Certo non è solo l’Europa in moto per regolamentare l’AI. Oltreoceano sette stati americani stanno lavorando su una propria legislazione, anche su invito del presidente Joe Biden per definire leggi e accordi globali sull’AI. Come in Cina il presidente Xi Jinping ha proposto una iniziativa per stendere misure provvisorie per un uso equo e sicuro dell’AI, che si applichino a testi, immagini, audio, video e altri contenuti generati per il mercato cinese. 

Ora si stanno strutturando gli uffici di controllo, a partire da Bruxelles dove è stato istituito quello incaricato di supervisionare il rispetto dell’AI Act, via via replicato nei singoli Paesi. Chi non agirà nel rispetto della legge potrà essere sanzionato con multe fino a 35 milioni di euro (38 milioni di dollari), oppure fino al 7% delle entrate globali dell’azienda.
In Italia, il governo oltre a strutturare l’ufficio competente è al lavoro per la stesura di un testo sull’intelligenza artificiale che raccolga le indicazioni dell’AI Act europeo, preannunciando anche un investimento complessivo di 1,2 miliardi per lo sviluppo dell’AI in Italia.

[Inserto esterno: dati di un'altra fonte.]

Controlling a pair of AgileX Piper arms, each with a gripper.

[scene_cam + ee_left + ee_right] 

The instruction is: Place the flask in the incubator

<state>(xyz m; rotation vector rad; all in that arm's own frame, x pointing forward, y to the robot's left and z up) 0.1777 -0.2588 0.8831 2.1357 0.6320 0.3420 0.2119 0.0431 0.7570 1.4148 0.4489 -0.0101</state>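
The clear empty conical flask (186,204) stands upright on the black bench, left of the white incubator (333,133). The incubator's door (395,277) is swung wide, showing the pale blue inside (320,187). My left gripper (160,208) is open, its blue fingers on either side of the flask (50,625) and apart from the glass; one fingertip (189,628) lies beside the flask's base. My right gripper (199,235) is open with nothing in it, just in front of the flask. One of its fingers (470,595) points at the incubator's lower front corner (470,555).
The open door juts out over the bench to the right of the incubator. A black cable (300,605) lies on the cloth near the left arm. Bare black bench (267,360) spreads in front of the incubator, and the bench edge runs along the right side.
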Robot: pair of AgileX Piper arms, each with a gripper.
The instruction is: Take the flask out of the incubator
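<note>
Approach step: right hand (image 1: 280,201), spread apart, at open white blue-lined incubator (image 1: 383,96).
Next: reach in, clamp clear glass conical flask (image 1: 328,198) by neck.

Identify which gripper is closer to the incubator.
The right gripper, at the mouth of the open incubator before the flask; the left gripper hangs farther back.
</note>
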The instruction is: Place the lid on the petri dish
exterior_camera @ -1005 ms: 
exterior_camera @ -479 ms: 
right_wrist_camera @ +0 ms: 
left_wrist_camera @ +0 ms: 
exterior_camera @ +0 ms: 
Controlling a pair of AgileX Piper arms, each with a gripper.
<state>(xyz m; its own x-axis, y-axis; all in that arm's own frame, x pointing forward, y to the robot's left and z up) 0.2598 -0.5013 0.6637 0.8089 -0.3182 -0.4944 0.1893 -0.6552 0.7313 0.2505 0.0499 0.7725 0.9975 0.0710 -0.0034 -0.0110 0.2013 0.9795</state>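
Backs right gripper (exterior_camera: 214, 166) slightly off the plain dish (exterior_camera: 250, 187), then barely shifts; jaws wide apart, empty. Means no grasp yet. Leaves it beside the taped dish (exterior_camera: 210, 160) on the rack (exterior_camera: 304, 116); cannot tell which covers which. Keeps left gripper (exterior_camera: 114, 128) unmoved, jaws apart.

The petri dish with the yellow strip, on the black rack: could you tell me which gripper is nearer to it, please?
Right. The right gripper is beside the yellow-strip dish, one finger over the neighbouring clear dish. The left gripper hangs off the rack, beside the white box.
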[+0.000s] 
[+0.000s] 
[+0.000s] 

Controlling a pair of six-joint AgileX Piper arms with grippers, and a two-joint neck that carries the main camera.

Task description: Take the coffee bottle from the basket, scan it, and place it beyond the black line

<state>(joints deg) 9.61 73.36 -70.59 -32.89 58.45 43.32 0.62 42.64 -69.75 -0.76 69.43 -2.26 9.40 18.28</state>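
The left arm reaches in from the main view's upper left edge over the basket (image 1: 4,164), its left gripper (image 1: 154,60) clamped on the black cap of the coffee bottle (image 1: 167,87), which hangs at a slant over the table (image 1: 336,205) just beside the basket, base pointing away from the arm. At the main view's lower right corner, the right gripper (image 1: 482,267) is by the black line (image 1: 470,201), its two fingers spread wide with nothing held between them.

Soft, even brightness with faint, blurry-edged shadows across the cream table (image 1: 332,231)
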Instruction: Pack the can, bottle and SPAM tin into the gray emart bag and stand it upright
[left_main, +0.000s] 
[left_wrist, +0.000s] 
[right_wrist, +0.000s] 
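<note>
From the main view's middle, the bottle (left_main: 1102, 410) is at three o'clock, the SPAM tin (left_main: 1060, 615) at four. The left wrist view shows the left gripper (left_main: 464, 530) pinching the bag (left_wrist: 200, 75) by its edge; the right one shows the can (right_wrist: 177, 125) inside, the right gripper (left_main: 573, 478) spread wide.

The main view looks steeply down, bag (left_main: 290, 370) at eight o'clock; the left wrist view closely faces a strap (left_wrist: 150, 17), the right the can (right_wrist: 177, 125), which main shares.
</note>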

Un tema che vede in prima fila schierate le principali aziende Ict del nostro mercato, coordinate da Anitec-Assinform, che ha presentato la scorsa settimana il proprio Manifesto AI intitolato “IA: Cogliamo le opportunità, riduciamo i rischi”, dettagliando alcune linee guida per promuovere un approccio responsabile all’AI da parte di cittadini e imprese, per far sì che lo sviluppo dell’AI abbia ricadute positive sulla società e sull’economia.  Il mercato dell’AI in Italia ha toccato i 570 milioni di euro nel 2023 e si prevede crescerà in media del 28,2% nei prossimi anni, fino ad arrivare a generare una spesa di 1,2 miliardi di euro nel 2026 (fonte Rapporto Anitec-Assinform, Il Digitale in Italia 2023). 

Né l’autoritarismo cinese né i miliardari californiani sono la strada giusta per l’Europa – aveva puntualizzato Ross su Repubblica -. Serve una squadra europea e italiana che porti avanti il proprio modello di contratto sociale e una crescita economica che garantisca l’equilibrio tra aziende, governo e cittadini”.
L’AI Act è importante, ma è solo un buon inizio per quanto c’è da fare.